You will manage a high-caliber team of systems and software engineers focused on virtualization, bare-metal provisioning, kernel-level optimization, VM as a Service, and Cloud Hypervisor Development, Open Source contributions. As we look to rapidly scale, your team’s code directly impacts the performance-per-dollar for the world’s leading AI Enterprises. You are building a leaner, faster, and more specialized cloud from the ground up. Your leadership will directly influence how Fortune 500 companies and leading AI researchers access sustainable, hyperscale compute power.
What You’ll Be Working On:
- Team Leadership & Growth: Hire, mentor, and scale a world-class team of engineers. You will define performance expectations, foster a culture of technical excellence, and build career growth paths for your direct reports.
- Compute Infrastructure Strategy: Lead the development and optimization of Crusoe’s compute stack, from bare-metal orchestration to hypervisor tuning (KVM/QEMU) and kernel subsystems (NUMA, memory management, scheduling).
- High-Performance AI Optimization: Collaborate with hardware and networking teams to optimize performance for massive GPU/TPU clusters, SmartNICs, and high-speed interconnects.
- Operational Excellence: Oversee the reliability and scalability of our compute services. You will guide the team through complex distributed systems challenges and ensure high availability across our global data center footprint.
- Cross-Functional Roadmap: Partner with Product, Infrastructure, and Site Reliability Engineering (SRE) to define and execute a roadmap that balances rapid innovation with the stability of a "gold standard" cloud provider.
What You’ll Bring to the Team:
- Leadership Experience: 5+ years of experience in engineering management, specifically leading teams that build distributed systems, cloud infrastructure, or high-performance computing platforms.
- Technical Depth: A strong background in systems programming (Go, C/C++, or Rust) and a deep understanding of Linux internals and virtualization technologies.
- Execution at Scale: Proven ability to lead teams through ambiguity and deliver mission-critical software in a fast-paced, high-growth environment.
- Strategic Mindset: You can bridge the gap between low-level technical trade-offs and high-level business goals, clearly communicating complex concepts to stakeholders.
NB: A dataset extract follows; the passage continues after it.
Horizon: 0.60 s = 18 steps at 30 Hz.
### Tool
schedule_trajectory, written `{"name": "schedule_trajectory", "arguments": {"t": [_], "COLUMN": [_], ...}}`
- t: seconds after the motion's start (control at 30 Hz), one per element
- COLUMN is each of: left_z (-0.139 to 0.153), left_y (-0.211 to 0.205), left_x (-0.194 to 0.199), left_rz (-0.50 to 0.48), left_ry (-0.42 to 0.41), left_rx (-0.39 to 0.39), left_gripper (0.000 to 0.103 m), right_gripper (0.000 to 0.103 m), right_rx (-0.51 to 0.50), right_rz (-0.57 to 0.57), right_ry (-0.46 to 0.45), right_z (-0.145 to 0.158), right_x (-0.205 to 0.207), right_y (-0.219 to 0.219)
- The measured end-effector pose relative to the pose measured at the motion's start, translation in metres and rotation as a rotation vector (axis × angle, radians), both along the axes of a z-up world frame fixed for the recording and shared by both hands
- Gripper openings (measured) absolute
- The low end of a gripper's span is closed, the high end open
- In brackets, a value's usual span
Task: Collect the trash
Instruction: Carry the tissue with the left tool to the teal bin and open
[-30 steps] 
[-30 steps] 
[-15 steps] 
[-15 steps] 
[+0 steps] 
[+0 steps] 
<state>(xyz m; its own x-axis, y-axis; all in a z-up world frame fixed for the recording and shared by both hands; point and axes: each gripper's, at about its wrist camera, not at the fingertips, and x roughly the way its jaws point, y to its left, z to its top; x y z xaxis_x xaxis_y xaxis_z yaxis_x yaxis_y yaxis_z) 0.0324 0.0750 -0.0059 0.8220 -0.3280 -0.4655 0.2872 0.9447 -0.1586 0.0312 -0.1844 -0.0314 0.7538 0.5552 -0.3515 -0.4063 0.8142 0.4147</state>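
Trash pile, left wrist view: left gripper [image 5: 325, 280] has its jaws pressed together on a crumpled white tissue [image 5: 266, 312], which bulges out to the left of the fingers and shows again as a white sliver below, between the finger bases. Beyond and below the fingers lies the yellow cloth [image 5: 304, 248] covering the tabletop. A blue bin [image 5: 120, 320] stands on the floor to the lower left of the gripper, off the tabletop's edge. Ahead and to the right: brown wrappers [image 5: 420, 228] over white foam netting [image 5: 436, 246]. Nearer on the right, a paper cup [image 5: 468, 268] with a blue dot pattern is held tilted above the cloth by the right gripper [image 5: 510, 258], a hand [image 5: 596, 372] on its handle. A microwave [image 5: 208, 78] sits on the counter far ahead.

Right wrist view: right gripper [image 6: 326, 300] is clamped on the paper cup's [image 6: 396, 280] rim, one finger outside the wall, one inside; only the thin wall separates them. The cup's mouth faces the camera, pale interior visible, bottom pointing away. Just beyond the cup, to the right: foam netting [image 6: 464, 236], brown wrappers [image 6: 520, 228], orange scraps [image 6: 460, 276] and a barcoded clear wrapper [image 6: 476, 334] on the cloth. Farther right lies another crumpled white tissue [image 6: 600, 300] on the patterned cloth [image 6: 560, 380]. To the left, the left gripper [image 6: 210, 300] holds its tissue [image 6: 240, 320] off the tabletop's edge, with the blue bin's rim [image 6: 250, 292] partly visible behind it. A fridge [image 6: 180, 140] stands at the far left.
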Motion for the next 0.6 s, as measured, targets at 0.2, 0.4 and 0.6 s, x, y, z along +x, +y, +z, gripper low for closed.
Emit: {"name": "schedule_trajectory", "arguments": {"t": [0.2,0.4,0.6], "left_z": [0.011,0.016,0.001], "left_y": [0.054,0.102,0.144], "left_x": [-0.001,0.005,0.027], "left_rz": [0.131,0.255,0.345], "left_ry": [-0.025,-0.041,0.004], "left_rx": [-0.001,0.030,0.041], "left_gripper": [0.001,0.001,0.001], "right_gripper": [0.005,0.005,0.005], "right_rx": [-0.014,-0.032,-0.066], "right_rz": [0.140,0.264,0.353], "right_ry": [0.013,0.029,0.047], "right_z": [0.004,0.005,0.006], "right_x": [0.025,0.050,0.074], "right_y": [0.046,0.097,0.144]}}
- Passion for Sustainability: A genuine interest in Crusoe’s mission to reduce the environmental impact of the AI revolution.
Bonus Points:
- Experience at a major Cloud Service Provider (CSP) or in a high-scale AI infrastructure company.
- Familiarity with GPU-based workloads, InfiniBand, or RoCE networking.
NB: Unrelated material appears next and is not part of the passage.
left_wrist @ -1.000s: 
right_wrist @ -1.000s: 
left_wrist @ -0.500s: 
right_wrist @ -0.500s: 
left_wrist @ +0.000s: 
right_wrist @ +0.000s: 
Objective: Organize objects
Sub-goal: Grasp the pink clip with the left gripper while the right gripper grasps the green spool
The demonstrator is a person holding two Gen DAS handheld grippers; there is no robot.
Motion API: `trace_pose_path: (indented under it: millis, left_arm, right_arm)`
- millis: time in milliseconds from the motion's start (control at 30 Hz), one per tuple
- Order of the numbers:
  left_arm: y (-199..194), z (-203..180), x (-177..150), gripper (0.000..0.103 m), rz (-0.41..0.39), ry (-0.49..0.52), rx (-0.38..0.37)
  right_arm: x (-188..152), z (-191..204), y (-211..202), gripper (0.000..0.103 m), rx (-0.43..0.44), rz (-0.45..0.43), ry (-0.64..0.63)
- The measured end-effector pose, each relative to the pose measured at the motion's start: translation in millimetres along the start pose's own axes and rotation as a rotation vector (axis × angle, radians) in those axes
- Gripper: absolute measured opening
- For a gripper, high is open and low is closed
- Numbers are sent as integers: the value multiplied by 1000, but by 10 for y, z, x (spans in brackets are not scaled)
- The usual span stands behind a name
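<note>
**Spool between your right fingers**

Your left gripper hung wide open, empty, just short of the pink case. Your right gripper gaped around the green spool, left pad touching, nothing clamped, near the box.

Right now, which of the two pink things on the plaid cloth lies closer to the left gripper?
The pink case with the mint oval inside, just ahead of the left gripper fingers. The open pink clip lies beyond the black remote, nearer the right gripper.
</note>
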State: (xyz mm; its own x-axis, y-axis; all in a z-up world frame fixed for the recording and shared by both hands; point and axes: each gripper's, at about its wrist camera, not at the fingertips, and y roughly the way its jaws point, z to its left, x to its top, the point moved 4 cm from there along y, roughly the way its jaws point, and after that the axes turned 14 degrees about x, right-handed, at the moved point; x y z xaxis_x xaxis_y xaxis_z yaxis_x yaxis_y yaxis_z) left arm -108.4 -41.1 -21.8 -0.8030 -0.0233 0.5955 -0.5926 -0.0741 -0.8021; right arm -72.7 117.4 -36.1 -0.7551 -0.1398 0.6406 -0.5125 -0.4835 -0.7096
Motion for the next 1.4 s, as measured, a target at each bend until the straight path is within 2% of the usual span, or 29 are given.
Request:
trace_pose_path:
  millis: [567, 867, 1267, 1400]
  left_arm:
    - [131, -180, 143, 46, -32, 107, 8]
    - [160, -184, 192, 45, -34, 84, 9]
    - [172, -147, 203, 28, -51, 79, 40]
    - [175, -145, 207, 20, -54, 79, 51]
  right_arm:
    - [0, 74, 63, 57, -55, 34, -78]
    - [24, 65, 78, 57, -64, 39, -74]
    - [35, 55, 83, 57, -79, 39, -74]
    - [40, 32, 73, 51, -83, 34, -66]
- Contributions to open-source projects in the Linux kernel or virtualization space.
BENEFITS:
PRINCIPAL SYSTEMS SOFTWARE ENGINEER
San Francisco, Sunnyvale (On-site)
ABOUT THIS ROLE:
As the Principal Systems Architect, you will serve as the visionary lead for Crusoe’s next-generation AI infrastructure. This is a role for an industry-recognized expert who has already "seen the movie" at hyperscale and is ready to redefine the I/O path for the age of generative AI. You aren't just building a cloud; you are designing the fluid fabric that unifies Bare-Metal-as-a-Service (BMaaS), Intelligent IaaS, and Elastic CaaS into a single, high-performance pool of intelligence.
In this position, you will bridge the gap between silicon and software, advising executive leadership on critical hardware/software co-design pivots while remaining hands-on enough to lead elite R&D teams in shipping production-grade kernel and orchestration code. We are looking for a master of the I/O path who can push massive-scale training workloads to the theoretical limits of hardware. This is a full-time position.
WHAT YOU’LL BE WORKING ON:
- Unifying Infrastructure Pillars:
- Bare-Metal-as-a-Service (BMaaS): Architect systems that deliver raw GPU throughput via zero-latency InfiniBand/RDMA fabrics for massive-scale training.
- Intelligent IaaS: Design highly optimized, thin virtualization layers using KVM or custom micro-VMs to provide enterprise-grade isolation without the "virtualization tax."
- Elastic CaaS: Build a high-performance container substrate (utilizing Kubernetes or Slurm) that allows AI workloads to burst and scale across heterogeneous GPU nodes.
- Mastering the I/O Path: Lead the architectural design of our internal cloud fabric, drawing on experience from top-tier hyperscalers to drive the technical roadmap for SR-IOV, RDMA, and virtualized GPU scheduling.
- Advanced R&D Leadership: Lead elite workstreams to prototype and productionize novel methods for managing memory, networking, and compute that don't yet exist in standard cloud distributions.
- Technical Strategy & Documentation: Draft white papers and RFCs that define the next two years of Crusoe’s compute and networking stack.
- High-Level Debugging: Work alongside Staff and Senior engineers to resolve complex race conditions in the I/O path and optimize kernel-level memory pinning for GPU clusters.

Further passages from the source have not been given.